- _YOUR TASK_
An exact copy of all entries is required.
++++ TASK INPUTS ++++
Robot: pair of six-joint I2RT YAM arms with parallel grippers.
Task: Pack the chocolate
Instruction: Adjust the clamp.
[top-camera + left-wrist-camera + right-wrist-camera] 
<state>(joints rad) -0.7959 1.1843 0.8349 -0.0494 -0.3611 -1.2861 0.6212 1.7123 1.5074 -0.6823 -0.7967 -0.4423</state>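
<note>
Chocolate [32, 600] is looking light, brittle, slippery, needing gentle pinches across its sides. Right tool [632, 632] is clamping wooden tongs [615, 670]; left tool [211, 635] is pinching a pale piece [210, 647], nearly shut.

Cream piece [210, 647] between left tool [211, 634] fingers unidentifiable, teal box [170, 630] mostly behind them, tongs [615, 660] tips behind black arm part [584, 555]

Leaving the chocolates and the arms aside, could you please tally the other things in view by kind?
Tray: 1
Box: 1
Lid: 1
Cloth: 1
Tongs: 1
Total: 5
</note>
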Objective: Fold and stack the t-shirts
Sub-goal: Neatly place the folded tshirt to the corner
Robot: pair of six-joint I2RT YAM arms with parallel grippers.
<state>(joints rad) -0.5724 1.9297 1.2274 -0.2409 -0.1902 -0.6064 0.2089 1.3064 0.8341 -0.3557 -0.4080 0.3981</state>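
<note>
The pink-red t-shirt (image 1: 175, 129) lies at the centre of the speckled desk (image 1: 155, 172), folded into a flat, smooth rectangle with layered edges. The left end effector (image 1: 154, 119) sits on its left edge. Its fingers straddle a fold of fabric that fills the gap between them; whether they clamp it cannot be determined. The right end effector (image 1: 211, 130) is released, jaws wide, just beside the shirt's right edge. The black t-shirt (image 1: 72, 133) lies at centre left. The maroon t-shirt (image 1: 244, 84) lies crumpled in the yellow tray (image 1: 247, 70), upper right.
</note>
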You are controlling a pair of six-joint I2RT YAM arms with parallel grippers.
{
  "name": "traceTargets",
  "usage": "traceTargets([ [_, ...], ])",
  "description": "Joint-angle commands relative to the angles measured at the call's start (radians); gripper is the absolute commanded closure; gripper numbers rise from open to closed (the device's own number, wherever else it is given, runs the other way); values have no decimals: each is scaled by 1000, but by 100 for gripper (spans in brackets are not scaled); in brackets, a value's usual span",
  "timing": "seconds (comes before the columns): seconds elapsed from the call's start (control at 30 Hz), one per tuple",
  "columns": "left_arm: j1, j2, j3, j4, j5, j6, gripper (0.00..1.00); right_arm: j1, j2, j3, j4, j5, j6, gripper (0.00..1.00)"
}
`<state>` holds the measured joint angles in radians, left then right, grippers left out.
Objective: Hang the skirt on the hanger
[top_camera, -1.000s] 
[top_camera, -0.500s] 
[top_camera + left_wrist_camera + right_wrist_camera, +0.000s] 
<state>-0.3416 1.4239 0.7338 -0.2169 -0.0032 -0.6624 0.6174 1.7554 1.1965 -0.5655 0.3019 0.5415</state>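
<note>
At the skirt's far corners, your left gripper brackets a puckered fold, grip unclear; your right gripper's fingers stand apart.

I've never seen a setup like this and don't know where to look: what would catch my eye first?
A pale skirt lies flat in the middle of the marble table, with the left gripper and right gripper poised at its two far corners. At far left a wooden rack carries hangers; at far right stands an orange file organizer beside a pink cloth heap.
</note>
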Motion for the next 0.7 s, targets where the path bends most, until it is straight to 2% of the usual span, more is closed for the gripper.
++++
- _RESULT OF THIS EXERCISE_
Robot: pair of six-joint I2RT YAM arms with parallel grippers.
Task: Pack the chocolate
Instruction: Adjust the clamp.
[top-camera + left-wrist-camera + right-wrist-camera] 
<state>(joints rad) -0.7959 1.1843 0.8349 -0.0494 -0.3611 -1.2861 0.6212 1.7123 1.5074 -0.6823 -0.7967 -0.4423</state>
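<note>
Chocolate [32, 600] is looking light, brittle, slippery, needing gentle pinches across its sides. Right tool [632, 632] is clamping wooden tongs [615, 670]; left tool [211, 635] is pinching a pale piece [210, 647], nearly shut.

Cream piece [210, 647] between left tool [211, 634] fingers unidentifiable, teal box [170, 630] mostly behind them, tongs [615, 660] tips behind black arm part [584, 555]

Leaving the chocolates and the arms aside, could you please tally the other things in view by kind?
Tray: 1
Box: 1
Lid: 1
Cloth: 1
Tongs: 1
Total: 5
</note>
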Objective: Fold and stack the t-shirts
Sub-goal: Neatly place the folded tshirt to the corner
Robot: pair of six-joint I2RT YAM arms with parallel grippers.
<state>(joints rad) -0.5724 1.9297 1.2274 -0.2409 -0.1902 -0.6064 0.2089 1.3064 0.8341 -0.3557 -0.4080 0.3981</state>
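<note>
The pink-red t-shirt (image 1: 175, 129) lies at the centre of the speckled desk (image 1: 155, 172), folded into a flat, smooth rectangle with layered edges. The left end effector (image 1: 154, 119) sits on its left edge. Its fingers straddle a fold of fabric that fills the gap between them; whether they clamp it cannot be determined. The right end effector (image 1: 211, 130) is released, jaws wide, just beside the shirt's right edge. The black t-shirt (image 1: 72, 133) lies at centre left. The maroon t-shirt (image 1: 244, 84) lies crumpled in the yellow tray (image 1: 247, 70), upper right.
</note>
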You are controlling a pair of six-joint I2RT YAM arms with parallel grippers.
{
  "name": "traceTargets",
  "usage": "traceTargets([ [_, ...], ])",
  "description": "Joint-angle commands relative to the angles measured at the call's start (radians); gripper is the absolute commanded closure; gripper numbers rise from open to closed (the device's own number, wherever else it is given, runs the other way); values have no decimals: each is scaled by 1000, but by 100 for gripper (spans in brackets are not scaled); in brackets, a value's usual span",
  "timing": "seconds (comes before the columns): seconds elapsed from the call's start (control at 30 Hz), one per tuple",
  "columns": "left_arm: j1, j2, j3, j4, j5, j6, gripper (0.00..1.00); right_arm: j1, j2, j3, j4, j5, j6, gripper (0.00..1.00)"
}
`<state>` holds the measured joint angles in radians, left then right, grippers left out.
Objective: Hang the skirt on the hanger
[top_camera, -1.000s] 
[top_camera, -0.500s] 
[top_camera + left_wrist_camera + right_wrist_camera, +0.000s] 
<state>-0.3416 1.4239 0.7338 -0.2169 -0.0032 -0.6624 0.6174 1.7554 1.1965 -0.5655 0.3019 0.5415</state>
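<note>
At the skirt's far corners, your left gripper brackets a puckered fold, grip unclear; your right gripper's fingers stand apart.

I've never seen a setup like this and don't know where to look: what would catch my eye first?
A pale skirt lies flat in the middle of the marble table, with the left gripper and right gripper poised at its two far corners. At far left a wooden rack carries hangers; at far right stands an orange file organizer beside a pink cloth heap.
</note>
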Motion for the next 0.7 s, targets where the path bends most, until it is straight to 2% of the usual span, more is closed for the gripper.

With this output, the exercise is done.